WHAT THE EXERCISE ASKS:
Only lines containing "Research" are wanted from the data below. Copy those lines.

Stored items:
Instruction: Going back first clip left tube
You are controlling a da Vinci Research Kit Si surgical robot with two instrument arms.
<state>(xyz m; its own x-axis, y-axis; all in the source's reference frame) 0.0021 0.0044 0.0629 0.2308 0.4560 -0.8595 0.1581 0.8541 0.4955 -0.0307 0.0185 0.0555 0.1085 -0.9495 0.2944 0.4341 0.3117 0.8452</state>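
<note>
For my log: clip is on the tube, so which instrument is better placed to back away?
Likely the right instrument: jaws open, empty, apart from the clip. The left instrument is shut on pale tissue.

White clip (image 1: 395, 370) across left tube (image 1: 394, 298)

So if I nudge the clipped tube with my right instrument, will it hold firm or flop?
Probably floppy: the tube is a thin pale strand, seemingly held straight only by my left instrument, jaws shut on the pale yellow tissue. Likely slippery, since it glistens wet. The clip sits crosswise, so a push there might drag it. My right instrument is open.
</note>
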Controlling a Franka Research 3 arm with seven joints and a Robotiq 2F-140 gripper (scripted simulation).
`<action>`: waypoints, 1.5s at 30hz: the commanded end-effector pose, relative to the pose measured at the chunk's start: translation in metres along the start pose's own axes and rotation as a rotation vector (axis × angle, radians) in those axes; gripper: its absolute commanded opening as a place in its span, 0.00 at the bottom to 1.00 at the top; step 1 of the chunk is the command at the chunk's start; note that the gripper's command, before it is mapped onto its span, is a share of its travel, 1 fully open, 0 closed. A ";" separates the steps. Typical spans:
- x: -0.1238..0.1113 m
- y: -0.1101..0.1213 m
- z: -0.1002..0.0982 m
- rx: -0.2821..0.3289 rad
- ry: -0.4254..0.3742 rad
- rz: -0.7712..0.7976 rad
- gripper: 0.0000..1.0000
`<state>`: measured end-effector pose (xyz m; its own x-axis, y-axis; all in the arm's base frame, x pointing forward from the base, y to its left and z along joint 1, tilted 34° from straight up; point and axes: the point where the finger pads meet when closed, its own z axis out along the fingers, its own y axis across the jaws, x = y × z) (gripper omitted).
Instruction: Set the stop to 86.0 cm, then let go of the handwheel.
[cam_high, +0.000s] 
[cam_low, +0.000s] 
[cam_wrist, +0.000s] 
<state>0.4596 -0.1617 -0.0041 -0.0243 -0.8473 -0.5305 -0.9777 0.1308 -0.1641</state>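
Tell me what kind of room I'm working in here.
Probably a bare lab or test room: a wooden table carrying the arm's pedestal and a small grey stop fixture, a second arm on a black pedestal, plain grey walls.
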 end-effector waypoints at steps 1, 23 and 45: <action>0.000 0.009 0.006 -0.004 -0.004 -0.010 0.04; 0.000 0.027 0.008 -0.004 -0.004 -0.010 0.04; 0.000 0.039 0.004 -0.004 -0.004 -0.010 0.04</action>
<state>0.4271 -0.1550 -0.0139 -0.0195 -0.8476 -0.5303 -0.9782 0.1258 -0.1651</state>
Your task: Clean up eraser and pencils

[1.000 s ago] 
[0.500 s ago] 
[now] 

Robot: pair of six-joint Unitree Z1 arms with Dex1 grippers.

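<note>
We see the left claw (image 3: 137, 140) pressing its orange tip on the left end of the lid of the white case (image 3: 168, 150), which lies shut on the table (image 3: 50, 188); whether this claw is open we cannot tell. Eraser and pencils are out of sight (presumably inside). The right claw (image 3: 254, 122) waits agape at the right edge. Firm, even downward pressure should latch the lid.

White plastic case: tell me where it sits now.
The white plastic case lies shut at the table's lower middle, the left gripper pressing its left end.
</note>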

EXERCISE ANSWER:
You are controlling a da Vinci Research Kit Si surgical robot with two instrument arms.
Controlling a Franka Research 3 arm with seven joints and a Robotiq 2F-140 gripper (scripted simulation).

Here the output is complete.